Activity: Your task is to transcribe, without alteration, the lines from the top of the material below through the line bearing "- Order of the", inclusive.

Collected data:
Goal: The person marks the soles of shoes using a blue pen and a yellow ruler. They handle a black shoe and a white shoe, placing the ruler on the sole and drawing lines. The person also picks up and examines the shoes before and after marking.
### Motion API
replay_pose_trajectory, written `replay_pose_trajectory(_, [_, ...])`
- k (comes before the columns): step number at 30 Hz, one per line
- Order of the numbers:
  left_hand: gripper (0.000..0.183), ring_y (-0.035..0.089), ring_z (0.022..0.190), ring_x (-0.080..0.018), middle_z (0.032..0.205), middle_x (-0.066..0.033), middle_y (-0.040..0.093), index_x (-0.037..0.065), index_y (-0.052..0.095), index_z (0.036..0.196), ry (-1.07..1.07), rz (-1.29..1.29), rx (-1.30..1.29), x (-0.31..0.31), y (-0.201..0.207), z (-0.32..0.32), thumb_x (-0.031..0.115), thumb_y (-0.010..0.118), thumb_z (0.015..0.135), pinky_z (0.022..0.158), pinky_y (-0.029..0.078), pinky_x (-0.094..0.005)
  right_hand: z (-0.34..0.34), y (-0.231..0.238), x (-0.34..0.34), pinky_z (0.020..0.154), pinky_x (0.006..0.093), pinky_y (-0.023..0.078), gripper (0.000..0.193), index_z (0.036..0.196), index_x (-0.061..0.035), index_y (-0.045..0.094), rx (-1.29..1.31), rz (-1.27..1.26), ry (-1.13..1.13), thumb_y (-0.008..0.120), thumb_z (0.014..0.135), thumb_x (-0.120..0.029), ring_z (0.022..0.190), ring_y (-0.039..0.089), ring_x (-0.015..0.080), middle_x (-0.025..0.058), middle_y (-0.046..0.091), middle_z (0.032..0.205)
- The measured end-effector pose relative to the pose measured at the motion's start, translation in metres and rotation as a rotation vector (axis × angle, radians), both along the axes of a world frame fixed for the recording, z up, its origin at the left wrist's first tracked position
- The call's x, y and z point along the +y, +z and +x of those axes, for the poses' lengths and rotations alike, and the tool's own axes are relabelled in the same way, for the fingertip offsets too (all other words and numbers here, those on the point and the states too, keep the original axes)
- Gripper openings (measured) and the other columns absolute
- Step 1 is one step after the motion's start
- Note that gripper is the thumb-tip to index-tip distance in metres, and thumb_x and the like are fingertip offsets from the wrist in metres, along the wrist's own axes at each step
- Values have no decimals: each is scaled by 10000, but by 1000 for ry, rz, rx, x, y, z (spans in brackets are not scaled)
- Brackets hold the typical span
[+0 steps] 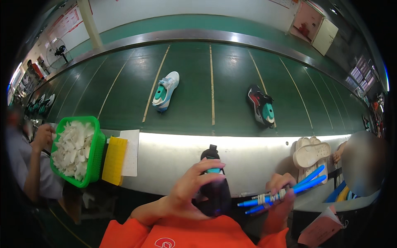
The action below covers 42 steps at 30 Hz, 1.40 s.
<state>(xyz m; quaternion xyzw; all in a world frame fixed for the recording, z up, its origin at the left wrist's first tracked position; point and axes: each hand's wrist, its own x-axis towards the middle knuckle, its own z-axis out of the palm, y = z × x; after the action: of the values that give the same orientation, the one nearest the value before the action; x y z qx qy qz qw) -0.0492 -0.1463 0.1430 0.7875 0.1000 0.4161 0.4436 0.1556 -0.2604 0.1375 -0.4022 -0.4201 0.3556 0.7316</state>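
Observation:
A black shoe (215, 194) stands close in front of me, toe toward my body, with a bit of teal, like a shoe last, showing at its opening. My left hand (186, 192) is wrapped round the shoe from the left. To the right, my right hand (283, 186) is closed on a blue tool (307, 182) with two long prongs, bound with pale string or bands around its middle. The tool's narrow tips point toward the shoe without touching it. Its exact kind is unclear.
A green conveyor belt (192, 93) carries a white-and-blue shoe (166, 91) and a black-and-red shoe (260, 105). Left stand a green basket (97, 153) of white pieces and a yellow pad (114, 160). Beige soles (311, 153) lie right. People sit at both sides.

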Motion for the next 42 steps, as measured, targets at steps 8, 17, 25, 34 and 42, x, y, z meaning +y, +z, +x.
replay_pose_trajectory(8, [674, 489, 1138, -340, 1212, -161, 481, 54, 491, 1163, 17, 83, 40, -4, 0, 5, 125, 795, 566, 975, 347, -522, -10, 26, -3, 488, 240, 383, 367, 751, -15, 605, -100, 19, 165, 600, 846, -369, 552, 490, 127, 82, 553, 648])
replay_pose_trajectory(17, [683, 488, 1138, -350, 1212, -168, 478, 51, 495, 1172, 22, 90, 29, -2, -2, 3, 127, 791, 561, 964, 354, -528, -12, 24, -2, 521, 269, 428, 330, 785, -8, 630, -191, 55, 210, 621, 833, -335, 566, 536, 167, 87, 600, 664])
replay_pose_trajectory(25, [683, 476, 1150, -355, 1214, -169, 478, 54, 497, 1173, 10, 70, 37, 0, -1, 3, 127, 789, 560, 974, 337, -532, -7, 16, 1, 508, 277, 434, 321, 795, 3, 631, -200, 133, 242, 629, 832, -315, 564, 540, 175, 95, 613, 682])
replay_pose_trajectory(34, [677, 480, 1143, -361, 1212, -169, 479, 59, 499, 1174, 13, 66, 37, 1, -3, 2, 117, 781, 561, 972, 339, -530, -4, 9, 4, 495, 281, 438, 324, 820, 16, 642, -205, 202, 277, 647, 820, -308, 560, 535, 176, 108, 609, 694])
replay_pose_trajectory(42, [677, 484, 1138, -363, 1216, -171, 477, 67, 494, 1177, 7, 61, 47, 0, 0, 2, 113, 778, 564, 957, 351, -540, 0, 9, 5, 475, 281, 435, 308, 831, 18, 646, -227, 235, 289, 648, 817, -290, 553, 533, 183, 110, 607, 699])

Response to this task:
Goal: The person marks the soles of shoes using a blue pen and a yellow ruler. They handle a black shoe and a white shoe, placing the ruler on the sole and drawing lines. The person also picks up and examines the shoes before and after marking.
### Motion API
replay_pose_trajectory, written `replay_pose_trajectory(_, [_, ...])`
- k (comes before the columns): step number at 30 Hz, one per line
- Order of the numbers:

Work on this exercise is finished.